El agua sacia la sed del amor, pero el vino enciende las ansias del sexo. ¿Cómo negar el impulso sexual que nos mantiene, como generación continuada en este mundo, a los humanos? Precisamente en el inmediato momento de reconstitución de la humanidad tras el diluvio universal, aparece el vino: Noé, que planta la primera viña. Es el símbolo del sexo que hace renacer la nueva humanidad. Y aparece asociado una vez más, en la tradición semítica, a la vergüenza. Dos de los hijos cubren la desnudez del padre embriagado, mientras el otro es maldecido por reírse de su borrachera.

Si leemos los denuestos que siguen a la escena cortesana—la del huerto amoroso, en una cálida siesta, con el enfebrecido ensueño del caballero que ve dos copas, una de agua, otra de vino, en lo alto de un manzano, copas que mezcla la paloma que es símbolo de Venus— ahora los improperios hay que entenderlos como la lucha entre los encontrados modos del amor. El amor espiritual, representado por el agua, destempla y debilita los impulsos carnales; así que le achaca el vino: “que quando te legas a buen bino / fazeslo feble e mesquino” (vv. 162-163). Cuando el agua se une al vino, lo debilita. La pasión más fuerte es la que se muestra exenta de melindres amorosos. Pero el agua, a su vez, puede reprocharle al vino lo desnortada que la pasión puede ser, cómo deviene en locura: “bien sabemos que recabdo dades / en la cabeça do entrades” (vv. 17-171).

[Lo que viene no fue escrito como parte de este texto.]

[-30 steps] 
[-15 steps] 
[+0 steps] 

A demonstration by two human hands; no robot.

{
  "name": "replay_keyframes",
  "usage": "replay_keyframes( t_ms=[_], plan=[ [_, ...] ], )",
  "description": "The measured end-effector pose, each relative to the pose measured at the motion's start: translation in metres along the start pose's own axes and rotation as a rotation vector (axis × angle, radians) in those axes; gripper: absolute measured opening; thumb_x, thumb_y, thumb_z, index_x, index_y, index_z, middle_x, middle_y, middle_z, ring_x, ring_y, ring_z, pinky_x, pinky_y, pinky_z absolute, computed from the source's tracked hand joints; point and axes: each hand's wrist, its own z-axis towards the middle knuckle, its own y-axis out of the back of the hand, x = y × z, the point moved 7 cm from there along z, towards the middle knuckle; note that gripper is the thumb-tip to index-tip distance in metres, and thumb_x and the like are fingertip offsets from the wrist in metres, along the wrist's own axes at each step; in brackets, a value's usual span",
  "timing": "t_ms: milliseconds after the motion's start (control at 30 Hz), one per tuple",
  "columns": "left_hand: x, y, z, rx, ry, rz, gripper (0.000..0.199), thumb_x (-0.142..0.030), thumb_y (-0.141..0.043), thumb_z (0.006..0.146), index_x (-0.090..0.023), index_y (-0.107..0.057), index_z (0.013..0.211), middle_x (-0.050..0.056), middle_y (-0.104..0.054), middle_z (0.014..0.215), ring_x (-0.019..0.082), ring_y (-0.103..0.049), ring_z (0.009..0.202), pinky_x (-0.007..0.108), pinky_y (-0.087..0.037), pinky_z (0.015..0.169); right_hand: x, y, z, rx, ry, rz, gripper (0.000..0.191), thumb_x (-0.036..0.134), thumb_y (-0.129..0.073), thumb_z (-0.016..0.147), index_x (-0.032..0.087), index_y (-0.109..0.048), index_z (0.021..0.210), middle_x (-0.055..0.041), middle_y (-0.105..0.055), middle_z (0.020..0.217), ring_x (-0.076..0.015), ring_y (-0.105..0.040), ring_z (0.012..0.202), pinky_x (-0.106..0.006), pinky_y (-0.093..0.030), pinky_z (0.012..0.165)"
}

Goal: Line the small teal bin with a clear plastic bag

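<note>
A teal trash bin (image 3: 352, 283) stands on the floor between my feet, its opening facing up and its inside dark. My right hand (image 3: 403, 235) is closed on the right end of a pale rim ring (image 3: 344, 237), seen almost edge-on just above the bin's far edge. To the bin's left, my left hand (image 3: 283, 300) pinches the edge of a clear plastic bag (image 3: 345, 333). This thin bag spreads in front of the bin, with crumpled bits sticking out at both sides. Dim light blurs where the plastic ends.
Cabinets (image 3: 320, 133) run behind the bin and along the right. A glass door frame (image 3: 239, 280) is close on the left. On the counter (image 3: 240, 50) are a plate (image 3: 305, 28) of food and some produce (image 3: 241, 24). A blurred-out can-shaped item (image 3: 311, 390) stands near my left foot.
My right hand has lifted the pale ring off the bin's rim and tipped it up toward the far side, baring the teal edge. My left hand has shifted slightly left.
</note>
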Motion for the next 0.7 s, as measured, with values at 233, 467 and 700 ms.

El agua sabe de los excesos de la pasión, y por eso insiste en decirle al vino (símbolo del amor pasional) que sólo el amor espiritual pone en su punto la relación amorosa, que, de otro modo, ardería, se consumiría (como es el ejemplo de tantas parejas del amor pasional que ha ofrecido la literatura). En este extraño texto de la literatura castellana de comienzos del siglo XIII, se ejemplifica el elemento tanático en la quema de cepas, que puede impedir, sin embargo, una lluvia oportuna: “que grant tiempo a que uestra madre serye arduda / si non fusse por mj aiuda” (vv. 193-194). La “madre” del vino, el núcleo de la pasión simbólicamente hablando, habría ardido hace tiempo hasta extinguirse si el agua no hubiera llovido a tiempo del cielo.

Parece difícil que este enfrentamiento dialéctico acabe en síntesis. Y si algún remedio parece encontrarse es el de la mística transmutación del amor carnal. Parece una premonición de tanto amor divinal que tendremos en nuestra tradición mística 2

posterior, ardida en simbología carnal, este verso con el que parece darse por cerrada la disputa: “de mi fazen el cuerpo de Iesu Cristo” (v. 244). El vino simboliza la sangre de Cristo. Ciertamente de lo más pasional sale lo más espiritual. Y una vez más la tradición de las beguinas o de Santa Teresa atravesada por el dardo angelical, o la mecha del Cantar de los Cantares haciendo estallar el Llibre d’Amic e Amat de Llull o el Canto espiritual de Juan de la Cruz, son corroboraciones sorprendentes y grandiosas.